SOURCE DATA:
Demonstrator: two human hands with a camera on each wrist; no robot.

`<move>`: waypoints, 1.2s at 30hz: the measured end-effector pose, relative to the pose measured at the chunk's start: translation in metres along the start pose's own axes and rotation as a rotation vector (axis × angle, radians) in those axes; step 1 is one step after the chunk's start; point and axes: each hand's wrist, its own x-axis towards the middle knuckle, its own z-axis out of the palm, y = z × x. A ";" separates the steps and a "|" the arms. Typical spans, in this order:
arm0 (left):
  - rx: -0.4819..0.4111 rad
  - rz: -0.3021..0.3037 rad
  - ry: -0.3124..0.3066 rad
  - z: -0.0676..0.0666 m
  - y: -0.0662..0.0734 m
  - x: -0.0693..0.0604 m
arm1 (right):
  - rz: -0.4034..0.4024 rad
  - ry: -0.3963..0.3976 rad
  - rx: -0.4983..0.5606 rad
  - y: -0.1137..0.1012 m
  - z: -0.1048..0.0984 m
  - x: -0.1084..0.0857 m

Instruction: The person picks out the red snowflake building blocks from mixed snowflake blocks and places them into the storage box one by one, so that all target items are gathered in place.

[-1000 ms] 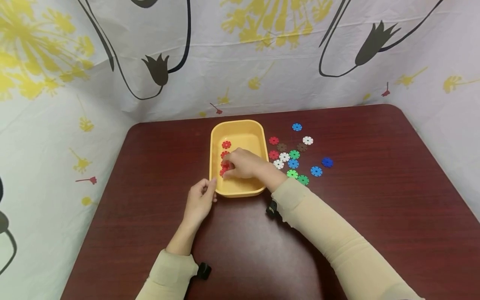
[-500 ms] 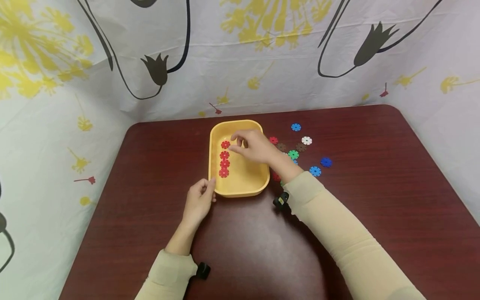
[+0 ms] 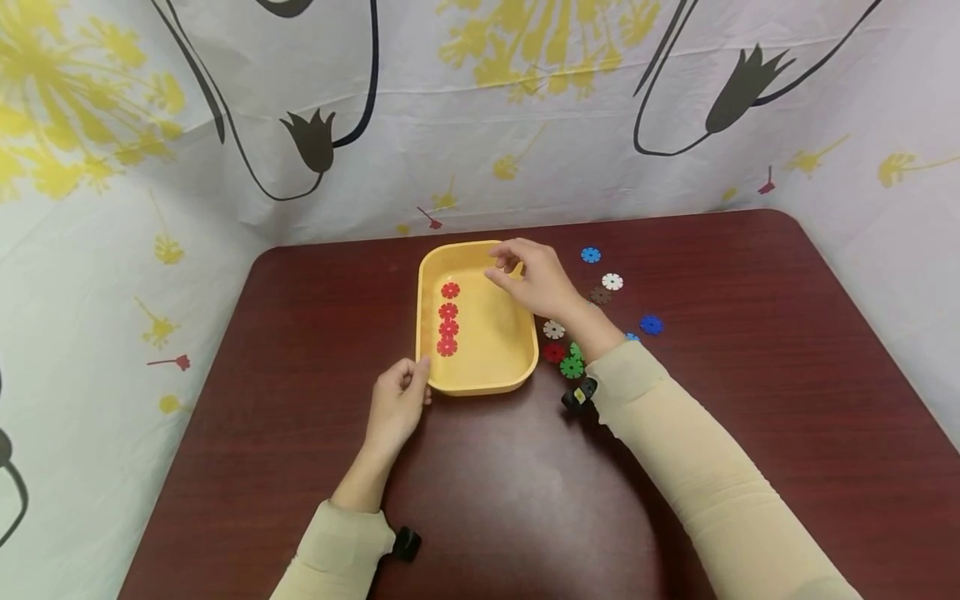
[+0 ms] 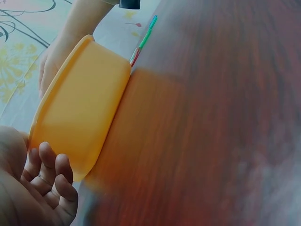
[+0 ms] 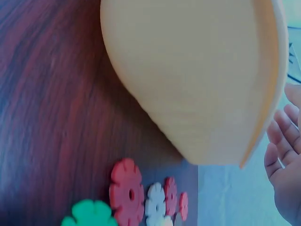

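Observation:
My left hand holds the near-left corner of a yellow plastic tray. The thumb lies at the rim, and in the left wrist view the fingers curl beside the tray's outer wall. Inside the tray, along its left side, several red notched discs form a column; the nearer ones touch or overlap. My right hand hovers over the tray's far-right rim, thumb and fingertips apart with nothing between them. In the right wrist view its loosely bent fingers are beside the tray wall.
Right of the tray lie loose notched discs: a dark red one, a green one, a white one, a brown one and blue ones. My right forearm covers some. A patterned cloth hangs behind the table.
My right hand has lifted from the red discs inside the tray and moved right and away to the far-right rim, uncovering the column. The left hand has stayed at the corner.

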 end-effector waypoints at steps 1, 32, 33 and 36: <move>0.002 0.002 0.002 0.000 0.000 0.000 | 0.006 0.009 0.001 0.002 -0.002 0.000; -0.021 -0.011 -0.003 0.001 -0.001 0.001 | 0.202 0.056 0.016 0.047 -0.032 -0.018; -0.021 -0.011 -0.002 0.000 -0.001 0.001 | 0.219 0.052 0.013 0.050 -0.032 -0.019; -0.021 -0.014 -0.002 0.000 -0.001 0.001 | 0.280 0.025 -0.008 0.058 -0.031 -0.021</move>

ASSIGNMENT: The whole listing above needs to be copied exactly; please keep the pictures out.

RESPONSE BOX:
Demonstrator: two human hands with a camera on each wrist; no robot.

`<move>`: waypoints, 1.2s at 30hz: the measured end-effector pose, relative to the pose measured at the chunk's start: translation in metres along the start pose's own axes and rotation as a rotation vector (axis × angle, radians) in those axes; step 1 is one step after the chunk's start; point and axes: each hand's wrist, its own x-axis towards the middle knuckle, its own z-axis out of the palm, y = z × x. A ";" separates the steps and a "|" the arms. Typical spans, in this order:
arm0 (left):
  - rx: -0.4819..0.4111 rad
  - rz: -0.3021..0.3037 rad
  - ry: -0.3124..0.3066 rad
  - z: -0.0676..0.0666 m
  - y: -0.0662..0.0734 m
  - x: -0.0693..0.0604 m
arm1 (right):
  - rz: -0.4034..0.4024 rad
  - ry: -0.3963..0.3976 rad
  - rx: -0.4983..0.5606 rad
  - y: -0.1137..0.1012 m
  - z: -0.1048..0.0984 m
  - x: -0.1084..0.0857 m

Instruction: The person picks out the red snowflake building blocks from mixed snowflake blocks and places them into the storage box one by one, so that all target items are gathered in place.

[-1000 ms] 
[-500 ms] 
[+0 ms] 
[+0 ms] 
[+0 ms] 

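Observation:
My left hand holds the near-left corner of a yellow plastic tray. The thumb lies at the rim, and in the left wrist view the fingers curl beside the tray's outer wall. Inside the tray, along its left side, several red notched discs form a column; the nearer ones touch or overlap. My right hand hovers over the tray's far-right rim, thumb and fingertips apart with nothing between them. In the right wrist view its loosely bent fingers are beside the tray wall.
Right of the tray lie loose notched discs: a dark red one, a green one, a white one, a brown one and blue ones. My right forearm covers some. A patterned cloth hangs behind the table.
My right hand has lifted from the red discs inside the tray and moved right and away to the far-right rim, uncovering the column. The left hand has stayed at the corner.
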
 end-effector waypoints at steps 1, 32, 33 and 36: <move>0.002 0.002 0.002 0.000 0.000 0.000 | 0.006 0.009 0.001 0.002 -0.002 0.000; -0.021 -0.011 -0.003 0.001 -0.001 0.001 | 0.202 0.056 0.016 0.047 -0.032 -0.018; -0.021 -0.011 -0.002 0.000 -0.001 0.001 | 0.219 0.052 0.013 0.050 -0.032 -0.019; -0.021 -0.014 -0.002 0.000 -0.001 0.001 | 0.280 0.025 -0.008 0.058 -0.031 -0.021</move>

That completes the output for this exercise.